A falta de reivindicación todas las miradas apuntan a que fue AQMI la que trató de organizar una matanza en un cuartel de Nema (Mauritania) pocas horas después de la liberación de los cooperantes españoles. Sólo murió el kamikaze, que fue acribillado antes de que consiguiera hacer estallar su vehículo cargado de explosivos, que saltó por los aires sin causar muertos entre los militares.
Bien posicionados
«Estamos en un momento delicado porque los gobiernos locales nos pueden acusar de esta inestabilidad por haber pagado», afirma un agente consciente de que el dinero que llega a AQMI a través del pago de rescates es empleado, entre otras cosas, en cometer atentados.
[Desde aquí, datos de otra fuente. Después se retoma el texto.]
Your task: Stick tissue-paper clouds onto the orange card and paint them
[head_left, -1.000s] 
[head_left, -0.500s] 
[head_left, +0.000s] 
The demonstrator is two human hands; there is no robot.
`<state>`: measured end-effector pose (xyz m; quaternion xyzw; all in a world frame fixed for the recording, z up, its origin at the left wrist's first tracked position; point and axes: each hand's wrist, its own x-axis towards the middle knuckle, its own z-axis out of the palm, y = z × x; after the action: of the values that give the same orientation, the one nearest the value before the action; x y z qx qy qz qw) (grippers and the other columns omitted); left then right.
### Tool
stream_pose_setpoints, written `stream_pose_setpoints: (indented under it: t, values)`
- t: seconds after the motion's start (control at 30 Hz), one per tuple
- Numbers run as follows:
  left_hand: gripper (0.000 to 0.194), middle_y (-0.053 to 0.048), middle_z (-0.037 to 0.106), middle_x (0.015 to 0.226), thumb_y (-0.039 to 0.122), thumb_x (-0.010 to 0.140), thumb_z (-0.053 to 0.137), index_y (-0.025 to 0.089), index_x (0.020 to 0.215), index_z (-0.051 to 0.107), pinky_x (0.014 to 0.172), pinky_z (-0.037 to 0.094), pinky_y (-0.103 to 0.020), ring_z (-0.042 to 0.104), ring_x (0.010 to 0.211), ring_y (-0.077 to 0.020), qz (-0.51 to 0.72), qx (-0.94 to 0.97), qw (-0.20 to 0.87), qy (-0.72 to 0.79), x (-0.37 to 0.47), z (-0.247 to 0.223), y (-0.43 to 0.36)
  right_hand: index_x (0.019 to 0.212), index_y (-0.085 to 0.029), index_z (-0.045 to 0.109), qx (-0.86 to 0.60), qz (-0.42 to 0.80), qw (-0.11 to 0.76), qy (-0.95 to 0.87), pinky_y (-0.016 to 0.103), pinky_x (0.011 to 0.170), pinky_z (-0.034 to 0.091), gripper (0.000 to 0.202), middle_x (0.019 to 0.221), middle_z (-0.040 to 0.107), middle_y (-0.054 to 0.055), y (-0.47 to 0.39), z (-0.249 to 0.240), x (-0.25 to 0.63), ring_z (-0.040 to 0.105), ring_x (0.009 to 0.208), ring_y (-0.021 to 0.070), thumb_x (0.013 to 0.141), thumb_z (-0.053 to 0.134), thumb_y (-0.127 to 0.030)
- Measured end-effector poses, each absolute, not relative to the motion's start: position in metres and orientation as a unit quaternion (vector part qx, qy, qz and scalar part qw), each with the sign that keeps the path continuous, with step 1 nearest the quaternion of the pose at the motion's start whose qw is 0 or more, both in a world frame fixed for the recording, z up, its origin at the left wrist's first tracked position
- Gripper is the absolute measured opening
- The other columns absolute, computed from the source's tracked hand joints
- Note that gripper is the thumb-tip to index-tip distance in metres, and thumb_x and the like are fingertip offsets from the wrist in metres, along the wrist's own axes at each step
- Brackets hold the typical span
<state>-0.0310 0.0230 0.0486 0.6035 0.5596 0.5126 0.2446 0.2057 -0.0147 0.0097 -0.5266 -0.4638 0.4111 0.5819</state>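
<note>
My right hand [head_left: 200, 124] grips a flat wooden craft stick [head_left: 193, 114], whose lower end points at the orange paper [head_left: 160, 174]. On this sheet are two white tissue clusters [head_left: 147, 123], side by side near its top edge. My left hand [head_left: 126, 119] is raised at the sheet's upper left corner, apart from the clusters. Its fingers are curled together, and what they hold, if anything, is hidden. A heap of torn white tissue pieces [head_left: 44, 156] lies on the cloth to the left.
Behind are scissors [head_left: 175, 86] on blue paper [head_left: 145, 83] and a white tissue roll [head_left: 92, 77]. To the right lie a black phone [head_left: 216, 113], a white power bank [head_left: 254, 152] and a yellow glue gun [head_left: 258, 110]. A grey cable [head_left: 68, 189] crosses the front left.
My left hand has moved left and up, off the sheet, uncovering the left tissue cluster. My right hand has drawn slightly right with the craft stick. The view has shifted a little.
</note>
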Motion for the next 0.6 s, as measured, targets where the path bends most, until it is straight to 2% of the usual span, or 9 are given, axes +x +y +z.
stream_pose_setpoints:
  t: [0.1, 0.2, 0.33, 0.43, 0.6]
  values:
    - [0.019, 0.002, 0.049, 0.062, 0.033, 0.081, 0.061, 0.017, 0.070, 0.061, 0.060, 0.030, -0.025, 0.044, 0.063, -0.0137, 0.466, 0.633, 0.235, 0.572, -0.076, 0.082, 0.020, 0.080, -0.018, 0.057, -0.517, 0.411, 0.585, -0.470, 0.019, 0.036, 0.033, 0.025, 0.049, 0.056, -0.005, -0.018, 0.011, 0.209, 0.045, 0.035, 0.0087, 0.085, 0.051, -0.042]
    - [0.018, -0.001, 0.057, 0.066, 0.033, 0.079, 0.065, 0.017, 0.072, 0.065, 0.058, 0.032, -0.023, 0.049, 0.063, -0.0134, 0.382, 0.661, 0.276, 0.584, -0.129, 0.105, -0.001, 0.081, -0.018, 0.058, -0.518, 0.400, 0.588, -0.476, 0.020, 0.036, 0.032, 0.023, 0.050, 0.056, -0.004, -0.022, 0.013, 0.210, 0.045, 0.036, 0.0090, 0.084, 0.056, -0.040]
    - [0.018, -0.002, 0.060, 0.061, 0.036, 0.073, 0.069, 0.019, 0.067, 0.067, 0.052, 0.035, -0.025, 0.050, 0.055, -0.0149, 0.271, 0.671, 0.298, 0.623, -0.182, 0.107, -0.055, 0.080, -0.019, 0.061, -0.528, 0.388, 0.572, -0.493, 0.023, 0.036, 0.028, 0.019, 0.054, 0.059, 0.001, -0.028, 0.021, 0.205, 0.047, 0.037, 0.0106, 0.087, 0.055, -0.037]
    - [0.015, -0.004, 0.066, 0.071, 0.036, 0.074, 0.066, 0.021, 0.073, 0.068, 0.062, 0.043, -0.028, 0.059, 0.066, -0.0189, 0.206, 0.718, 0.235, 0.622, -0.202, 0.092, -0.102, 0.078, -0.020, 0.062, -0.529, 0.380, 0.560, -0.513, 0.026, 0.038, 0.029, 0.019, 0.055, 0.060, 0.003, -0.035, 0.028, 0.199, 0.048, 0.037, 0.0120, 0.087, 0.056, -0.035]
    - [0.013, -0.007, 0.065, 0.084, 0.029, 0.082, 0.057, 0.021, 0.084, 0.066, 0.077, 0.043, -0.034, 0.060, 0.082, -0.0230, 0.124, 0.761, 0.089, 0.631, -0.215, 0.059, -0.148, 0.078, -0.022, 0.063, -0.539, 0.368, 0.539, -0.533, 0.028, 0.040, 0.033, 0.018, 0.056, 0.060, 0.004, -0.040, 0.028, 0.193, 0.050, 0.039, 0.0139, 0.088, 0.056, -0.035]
No obstante, y pese a la necesidad de refuerzos, hay que tener en cuenta que a España se la considera experta en la zona occidental del Magreb. Así, en junio durante una conferencia celebrada en Madrid a la que asistieron representantes de los principales Servicios secretos europeos se propuso un reparto de miembros en busca de mayor especialización. El criterio acordado fue el área de influencia de cada país. Hubo acuerdo en la supremacía indiscutible de Francia en la zona oriental del Magreb, pero también en que esa misma posición la ocupaba nuestro país en el área occidental.